▸ **Task description**: Please return the lines below verbatim, beginning at the one that has "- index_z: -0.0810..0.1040" and stopping after the one that has "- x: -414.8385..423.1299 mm", and add no other lines.

▸ **Given material**:
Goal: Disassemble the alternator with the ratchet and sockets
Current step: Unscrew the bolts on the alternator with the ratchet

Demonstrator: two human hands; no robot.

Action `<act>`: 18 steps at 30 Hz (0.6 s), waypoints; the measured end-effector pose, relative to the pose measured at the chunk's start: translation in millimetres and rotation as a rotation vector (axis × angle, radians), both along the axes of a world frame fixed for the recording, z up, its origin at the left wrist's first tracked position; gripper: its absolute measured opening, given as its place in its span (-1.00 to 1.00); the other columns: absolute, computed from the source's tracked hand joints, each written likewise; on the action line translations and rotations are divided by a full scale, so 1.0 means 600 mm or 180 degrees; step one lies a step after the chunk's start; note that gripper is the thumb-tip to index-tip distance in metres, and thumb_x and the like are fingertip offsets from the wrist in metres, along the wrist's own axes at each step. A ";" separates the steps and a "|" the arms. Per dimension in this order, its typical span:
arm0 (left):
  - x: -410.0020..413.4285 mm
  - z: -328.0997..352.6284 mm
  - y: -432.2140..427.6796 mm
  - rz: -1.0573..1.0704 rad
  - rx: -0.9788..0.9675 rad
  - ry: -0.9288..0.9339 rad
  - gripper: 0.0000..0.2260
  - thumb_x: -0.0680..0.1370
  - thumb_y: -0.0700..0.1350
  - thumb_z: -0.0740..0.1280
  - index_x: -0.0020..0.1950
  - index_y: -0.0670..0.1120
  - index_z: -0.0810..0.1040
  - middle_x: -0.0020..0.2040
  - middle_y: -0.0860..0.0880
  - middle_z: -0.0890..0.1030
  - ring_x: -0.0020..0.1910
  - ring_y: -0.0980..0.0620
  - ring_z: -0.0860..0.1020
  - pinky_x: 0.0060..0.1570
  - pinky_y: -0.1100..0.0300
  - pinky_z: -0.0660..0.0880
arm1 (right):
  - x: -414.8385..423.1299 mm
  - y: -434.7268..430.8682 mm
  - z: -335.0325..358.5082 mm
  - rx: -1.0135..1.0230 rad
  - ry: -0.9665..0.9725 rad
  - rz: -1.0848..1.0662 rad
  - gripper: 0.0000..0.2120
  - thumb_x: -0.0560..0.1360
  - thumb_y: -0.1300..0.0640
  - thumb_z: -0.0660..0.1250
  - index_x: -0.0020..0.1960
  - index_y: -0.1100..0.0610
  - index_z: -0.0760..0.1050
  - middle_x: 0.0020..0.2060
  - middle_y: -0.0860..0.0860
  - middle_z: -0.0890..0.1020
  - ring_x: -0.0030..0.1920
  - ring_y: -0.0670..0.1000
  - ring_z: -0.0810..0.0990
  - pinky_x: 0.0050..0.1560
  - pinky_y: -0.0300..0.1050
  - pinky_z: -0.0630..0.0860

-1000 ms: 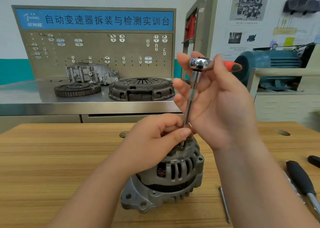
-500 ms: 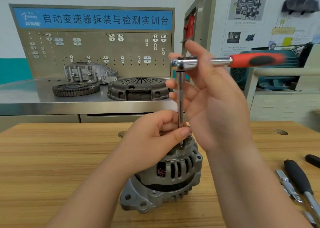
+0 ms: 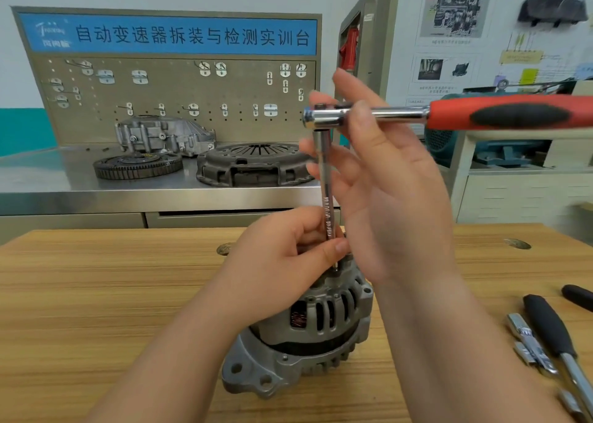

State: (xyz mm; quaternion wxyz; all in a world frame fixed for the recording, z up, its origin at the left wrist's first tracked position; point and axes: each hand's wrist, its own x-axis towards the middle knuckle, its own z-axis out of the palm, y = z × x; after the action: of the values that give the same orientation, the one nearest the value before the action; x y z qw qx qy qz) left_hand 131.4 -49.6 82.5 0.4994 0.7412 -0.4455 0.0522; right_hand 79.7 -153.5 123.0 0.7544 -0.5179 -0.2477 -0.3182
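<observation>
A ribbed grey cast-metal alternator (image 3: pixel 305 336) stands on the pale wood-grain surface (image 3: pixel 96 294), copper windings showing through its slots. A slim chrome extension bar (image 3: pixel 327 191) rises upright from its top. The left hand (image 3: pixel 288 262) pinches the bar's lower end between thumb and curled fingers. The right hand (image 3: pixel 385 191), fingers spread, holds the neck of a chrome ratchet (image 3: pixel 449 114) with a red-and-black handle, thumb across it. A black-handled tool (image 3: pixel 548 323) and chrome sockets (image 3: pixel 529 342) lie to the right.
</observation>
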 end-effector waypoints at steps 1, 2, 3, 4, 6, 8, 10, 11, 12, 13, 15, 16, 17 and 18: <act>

▸ **The answer**:
  - index_z: -0.0810..0.1040
  - middle_x: -0.0020..0.2040
  - middle_y: -0.0860..0.0880
  - middle_z: -0.0890..0.1030
  - ring_x: -0.0020..0.1910
  - ring_y: -0.0980..0.0620
  - ring_z: -0.0860..0.1020
  - pinky_x: 0.0060..0.1570
  - pinky_y: -0.1100..0.0300
  - pinky_z: -0.0660..0.0880
arm1 (right):
  - x: -414.8385..423.1299 mm

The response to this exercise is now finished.